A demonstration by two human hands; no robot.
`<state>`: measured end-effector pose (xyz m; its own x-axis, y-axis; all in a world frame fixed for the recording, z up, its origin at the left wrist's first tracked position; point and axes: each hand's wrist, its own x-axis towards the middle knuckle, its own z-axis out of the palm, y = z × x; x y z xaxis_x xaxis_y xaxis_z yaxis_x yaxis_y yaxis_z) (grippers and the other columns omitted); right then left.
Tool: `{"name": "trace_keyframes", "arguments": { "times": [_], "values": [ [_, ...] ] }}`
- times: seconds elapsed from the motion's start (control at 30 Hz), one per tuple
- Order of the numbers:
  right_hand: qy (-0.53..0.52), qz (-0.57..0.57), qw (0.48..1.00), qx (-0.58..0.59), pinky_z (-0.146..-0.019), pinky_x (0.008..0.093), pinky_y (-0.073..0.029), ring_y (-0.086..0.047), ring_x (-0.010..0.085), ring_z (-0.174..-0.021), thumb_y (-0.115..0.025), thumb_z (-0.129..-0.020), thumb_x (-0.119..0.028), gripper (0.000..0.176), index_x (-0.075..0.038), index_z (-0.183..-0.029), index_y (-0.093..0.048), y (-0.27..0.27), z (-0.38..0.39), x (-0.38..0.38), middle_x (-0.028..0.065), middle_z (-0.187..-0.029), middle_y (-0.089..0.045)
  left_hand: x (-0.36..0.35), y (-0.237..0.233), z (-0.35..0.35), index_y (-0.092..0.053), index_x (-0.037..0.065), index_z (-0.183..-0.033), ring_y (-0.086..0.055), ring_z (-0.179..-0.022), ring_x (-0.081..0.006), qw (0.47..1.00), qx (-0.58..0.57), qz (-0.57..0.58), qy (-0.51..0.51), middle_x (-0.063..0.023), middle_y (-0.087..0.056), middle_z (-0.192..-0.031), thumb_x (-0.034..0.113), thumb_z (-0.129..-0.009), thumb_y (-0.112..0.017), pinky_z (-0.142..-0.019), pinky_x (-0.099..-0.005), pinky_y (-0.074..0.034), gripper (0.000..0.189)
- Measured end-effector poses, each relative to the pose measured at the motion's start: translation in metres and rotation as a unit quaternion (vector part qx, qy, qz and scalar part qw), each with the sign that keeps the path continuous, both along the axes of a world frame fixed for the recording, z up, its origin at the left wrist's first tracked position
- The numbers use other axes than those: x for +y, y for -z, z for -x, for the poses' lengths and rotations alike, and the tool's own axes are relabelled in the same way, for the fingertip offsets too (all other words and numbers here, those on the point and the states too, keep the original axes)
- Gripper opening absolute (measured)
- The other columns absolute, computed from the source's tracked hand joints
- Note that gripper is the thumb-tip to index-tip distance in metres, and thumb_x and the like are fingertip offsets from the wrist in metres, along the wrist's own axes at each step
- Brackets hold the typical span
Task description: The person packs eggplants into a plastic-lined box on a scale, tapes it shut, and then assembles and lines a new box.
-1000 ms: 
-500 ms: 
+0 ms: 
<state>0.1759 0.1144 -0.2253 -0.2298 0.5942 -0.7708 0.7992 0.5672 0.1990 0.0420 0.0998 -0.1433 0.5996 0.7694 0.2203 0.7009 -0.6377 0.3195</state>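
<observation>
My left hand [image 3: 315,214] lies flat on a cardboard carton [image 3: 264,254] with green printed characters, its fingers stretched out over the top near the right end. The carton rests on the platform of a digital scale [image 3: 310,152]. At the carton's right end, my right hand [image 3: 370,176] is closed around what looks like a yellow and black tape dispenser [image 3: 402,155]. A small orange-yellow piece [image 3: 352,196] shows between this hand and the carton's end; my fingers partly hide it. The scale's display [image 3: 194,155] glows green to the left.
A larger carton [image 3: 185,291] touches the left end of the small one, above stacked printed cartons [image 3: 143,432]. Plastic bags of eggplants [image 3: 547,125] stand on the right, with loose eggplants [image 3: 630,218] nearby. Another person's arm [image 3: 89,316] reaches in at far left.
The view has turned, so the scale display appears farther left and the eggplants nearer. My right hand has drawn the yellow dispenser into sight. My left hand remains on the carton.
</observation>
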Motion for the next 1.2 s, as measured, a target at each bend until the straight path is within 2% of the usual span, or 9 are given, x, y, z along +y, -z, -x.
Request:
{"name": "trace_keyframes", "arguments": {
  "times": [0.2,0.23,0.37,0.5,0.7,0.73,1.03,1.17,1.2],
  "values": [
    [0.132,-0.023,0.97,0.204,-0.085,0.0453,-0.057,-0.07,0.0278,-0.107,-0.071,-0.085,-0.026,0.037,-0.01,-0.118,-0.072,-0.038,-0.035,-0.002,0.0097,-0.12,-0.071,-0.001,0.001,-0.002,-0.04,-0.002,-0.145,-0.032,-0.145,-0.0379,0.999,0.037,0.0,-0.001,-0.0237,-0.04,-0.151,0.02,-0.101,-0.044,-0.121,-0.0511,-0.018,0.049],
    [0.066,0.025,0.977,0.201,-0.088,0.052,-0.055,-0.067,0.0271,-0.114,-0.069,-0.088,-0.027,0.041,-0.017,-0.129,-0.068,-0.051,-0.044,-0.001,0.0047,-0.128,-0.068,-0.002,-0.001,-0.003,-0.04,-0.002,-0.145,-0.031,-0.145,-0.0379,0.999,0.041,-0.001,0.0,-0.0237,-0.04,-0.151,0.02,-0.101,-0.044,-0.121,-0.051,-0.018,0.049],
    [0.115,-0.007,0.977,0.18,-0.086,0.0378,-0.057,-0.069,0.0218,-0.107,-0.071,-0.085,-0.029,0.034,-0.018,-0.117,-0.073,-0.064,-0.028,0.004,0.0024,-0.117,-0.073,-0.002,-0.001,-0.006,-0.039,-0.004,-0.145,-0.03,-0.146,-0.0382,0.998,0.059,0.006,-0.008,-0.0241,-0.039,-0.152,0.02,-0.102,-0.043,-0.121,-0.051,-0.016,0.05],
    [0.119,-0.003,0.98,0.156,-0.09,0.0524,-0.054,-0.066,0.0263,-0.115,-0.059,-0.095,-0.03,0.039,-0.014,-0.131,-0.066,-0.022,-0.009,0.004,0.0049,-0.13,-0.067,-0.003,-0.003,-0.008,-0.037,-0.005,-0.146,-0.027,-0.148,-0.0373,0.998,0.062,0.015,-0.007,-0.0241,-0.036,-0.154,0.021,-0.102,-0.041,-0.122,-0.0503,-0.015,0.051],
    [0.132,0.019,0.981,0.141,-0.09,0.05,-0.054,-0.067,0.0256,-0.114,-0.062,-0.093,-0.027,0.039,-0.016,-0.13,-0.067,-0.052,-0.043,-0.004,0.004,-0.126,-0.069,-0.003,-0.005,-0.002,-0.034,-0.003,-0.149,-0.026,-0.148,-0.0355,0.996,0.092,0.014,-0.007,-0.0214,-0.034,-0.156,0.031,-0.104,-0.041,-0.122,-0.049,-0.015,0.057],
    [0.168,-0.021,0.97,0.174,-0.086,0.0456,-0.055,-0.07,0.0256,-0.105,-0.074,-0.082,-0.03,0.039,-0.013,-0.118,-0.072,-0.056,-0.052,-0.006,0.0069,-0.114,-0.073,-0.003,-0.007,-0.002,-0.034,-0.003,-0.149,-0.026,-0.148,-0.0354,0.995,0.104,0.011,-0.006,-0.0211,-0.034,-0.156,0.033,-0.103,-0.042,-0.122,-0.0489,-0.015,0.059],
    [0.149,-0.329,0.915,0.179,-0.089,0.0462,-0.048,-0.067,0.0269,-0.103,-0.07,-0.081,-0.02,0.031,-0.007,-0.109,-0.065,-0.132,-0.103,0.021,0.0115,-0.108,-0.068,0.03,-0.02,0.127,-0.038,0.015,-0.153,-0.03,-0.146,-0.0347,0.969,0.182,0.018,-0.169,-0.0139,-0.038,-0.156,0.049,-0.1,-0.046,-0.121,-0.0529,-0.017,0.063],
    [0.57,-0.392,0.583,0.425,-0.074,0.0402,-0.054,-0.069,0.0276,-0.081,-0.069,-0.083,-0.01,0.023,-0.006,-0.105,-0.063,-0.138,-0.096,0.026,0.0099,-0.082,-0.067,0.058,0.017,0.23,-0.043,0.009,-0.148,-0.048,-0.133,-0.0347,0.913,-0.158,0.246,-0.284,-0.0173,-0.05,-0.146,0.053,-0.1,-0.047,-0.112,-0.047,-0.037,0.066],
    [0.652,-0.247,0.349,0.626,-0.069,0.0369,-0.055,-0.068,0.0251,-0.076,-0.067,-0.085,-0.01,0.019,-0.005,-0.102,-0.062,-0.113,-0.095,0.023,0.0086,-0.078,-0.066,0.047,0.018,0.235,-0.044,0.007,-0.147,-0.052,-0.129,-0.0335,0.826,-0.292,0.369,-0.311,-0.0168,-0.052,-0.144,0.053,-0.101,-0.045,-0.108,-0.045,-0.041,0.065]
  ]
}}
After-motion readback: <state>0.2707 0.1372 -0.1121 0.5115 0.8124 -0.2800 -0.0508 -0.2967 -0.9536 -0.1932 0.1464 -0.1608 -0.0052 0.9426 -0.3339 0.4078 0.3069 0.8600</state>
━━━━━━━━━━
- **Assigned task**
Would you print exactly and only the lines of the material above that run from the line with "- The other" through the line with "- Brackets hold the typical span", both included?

- **Response to the task**
- The other columns absolute, computed from the source's tracked hand joints
- Note that gripper is the thumb-tip to index-tip distance in metres, and thumb_x and the like are fingertip offsets from the wrist in metres, along the wrist's own axes at each step
- Brackets hold the typical span

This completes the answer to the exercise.